What’s missing from the Sentinel’s opinion and ignored by anti-government panderer Scott Tipton’s proposed legislation is the underlying fact that the Forest Service is pursuing a sensible long-standing policy requiring “that ski areas surrender water rights to the U.S. Forest Service as a condition of obtaining their permits to operate on lands administered by the Forest Service” – so that private rights to “beneficially use” public water obtained from National Forests under Colorado law remain dedicated to that purpose.

Since 1983 (under Republican Ronald Reagan), Forest Service permits required ski areas to title water rights used for snow-making in the name of the United States – thereby ensuring that such water rights “run with the land” and cannot be readily transferred for other purportedly “beneficial” uses – to the potential detriment of successor ski operators, local communities, graziers, and/or the national forest itself.

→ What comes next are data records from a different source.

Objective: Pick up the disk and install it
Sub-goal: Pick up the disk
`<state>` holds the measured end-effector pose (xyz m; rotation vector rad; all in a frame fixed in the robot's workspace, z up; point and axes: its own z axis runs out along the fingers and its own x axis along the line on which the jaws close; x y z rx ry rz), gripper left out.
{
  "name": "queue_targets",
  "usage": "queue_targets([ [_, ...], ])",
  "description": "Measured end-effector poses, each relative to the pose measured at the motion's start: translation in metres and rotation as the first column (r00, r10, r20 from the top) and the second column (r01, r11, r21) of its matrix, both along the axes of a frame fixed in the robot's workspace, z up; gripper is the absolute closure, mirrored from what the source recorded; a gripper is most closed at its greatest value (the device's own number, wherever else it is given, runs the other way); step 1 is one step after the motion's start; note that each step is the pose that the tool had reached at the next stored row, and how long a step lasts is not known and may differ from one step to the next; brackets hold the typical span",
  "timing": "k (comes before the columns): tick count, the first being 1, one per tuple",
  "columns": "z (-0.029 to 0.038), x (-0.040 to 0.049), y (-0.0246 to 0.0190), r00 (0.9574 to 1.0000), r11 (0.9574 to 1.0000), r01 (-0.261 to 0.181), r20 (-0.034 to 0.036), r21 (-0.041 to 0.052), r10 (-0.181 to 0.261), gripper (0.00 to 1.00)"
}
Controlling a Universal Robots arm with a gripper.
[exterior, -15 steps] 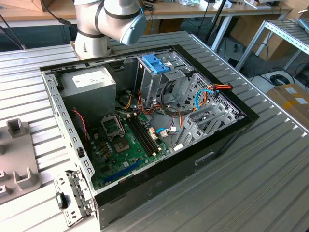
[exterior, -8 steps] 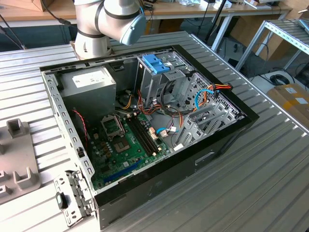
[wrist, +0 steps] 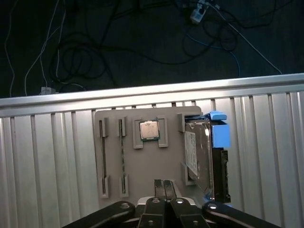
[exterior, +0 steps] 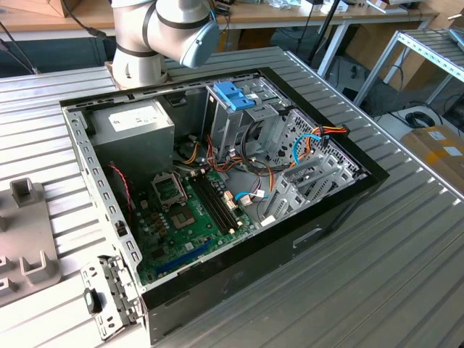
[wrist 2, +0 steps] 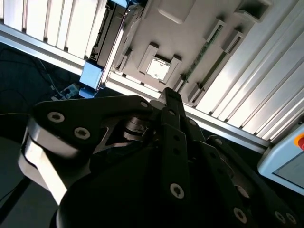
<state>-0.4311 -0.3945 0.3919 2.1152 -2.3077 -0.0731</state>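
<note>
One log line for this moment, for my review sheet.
stage: pre-grasp | tool: shut, empty, over grey tray | disk: in tray slot, untouched | computer case: open

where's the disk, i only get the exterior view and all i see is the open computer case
Observer: In the first wrist view the disk sits in a grey tray on the ribbed table, with its blue frame on.
Operator: is the gripper holding it
Observer: No. The gripper is shut with nothing in it, over the tray and apart from the disk.
Operator: what else is in that tray
Observer: A square chip in its own holder, beside the disk.
</note>
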Motion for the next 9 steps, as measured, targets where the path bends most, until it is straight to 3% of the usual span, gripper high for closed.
queue_targets([
  [5,0.0,0.0,0.0,0.9997,0.9997,-0.025,0.0,0.0,0.025,0.9],
  [9,-0.0005,0.0,0.0004,1.0,1.0,-0.008,-0.0002,-0.0002,0.008,0.9],
])
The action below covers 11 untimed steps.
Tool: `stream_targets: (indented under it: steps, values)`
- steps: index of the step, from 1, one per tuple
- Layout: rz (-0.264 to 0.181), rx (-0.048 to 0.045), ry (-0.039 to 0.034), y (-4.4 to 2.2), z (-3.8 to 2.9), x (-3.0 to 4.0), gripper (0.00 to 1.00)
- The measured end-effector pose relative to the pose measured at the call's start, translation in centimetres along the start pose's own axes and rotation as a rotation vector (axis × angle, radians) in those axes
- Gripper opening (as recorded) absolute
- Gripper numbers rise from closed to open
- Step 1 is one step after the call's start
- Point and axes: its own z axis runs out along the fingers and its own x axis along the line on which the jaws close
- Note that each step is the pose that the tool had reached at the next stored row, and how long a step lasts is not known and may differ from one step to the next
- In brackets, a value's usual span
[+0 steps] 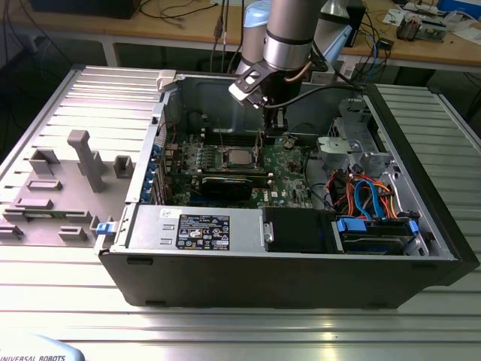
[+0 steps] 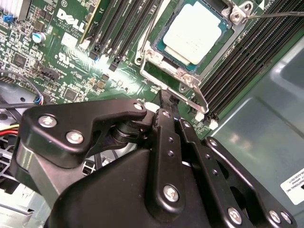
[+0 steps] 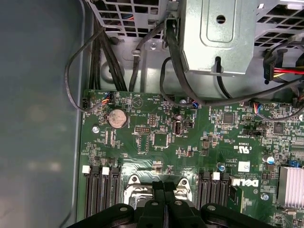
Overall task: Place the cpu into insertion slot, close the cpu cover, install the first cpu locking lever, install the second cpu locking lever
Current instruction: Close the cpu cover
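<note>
The cpu (image 2: pixel 194 31), a square chip with a pale silvery top, lies flat in the insertion slot (image 2: pixel 153 56) on the green motherboard; in the exterior view the cpu (image 1: pixel 240 156) sits mid-board. The cpu cover (image 2: pixel 223 53), a silver frame, lies down around the chip. A thin wire locking lever (image 2: pixel 275 14) sticks out from one socket corner. Two thin rods (image 1: pixel 260 143) stand upright beside the socket. My gripper (image 2: pixel 166 100) hovers at the socket's edge, fingers pressed together with nothing seen between them. Its fingers (image 3: pixel 158 197) point at the socket's metal bracket (image 3: pixel 135 191).
The open computer case (image 1: pixel 421 248) surrounds the board with steel walls. Black memory slots (image 2: pixel 121 33) flank the socket. A black graphics card (image 1: pixel 225 184) lies in front of it. Loose black cables (image 3: pixel 99 61), a drive cage (image 3: pixel 221 35) and coloured cables (image 1: pixel 361 197) sit nearby.
</note>
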Motion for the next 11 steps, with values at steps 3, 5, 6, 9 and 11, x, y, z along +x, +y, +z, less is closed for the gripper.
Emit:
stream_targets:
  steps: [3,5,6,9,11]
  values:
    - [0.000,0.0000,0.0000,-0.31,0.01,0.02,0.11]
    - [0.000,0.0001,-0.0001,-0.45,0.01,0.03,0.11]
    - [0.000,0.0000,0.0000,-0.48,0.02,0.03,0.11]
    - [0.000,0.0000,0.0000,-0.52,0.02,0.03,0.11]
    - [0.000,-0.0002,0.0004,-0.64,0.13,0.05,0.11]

For the next twenty years, that common sense policy was inconsistently enforced (but not “waived”)—and some Colorado ski areas obtained water rights without so titling them. 

In 2004, Republican George Bush’s Forest Service began requiring joint ownership of those water rights with the U.S., while dubiously “grandfathering” older non-compliant permits.  In 2011, President Obama’s Forest Service sought to restore consistency to the policy by requiring compliance as a condition for permit renewal.

In December 2012, a federal court – without ruling on the renewal conditions – ordered the Forest Service to withdraw its directive, pending proper completion of the public process required by the Administrative Procedures Act.  That process is still on-going, and should properly result in re-ratification of the Forest Service’s prudent 30 year-old policy.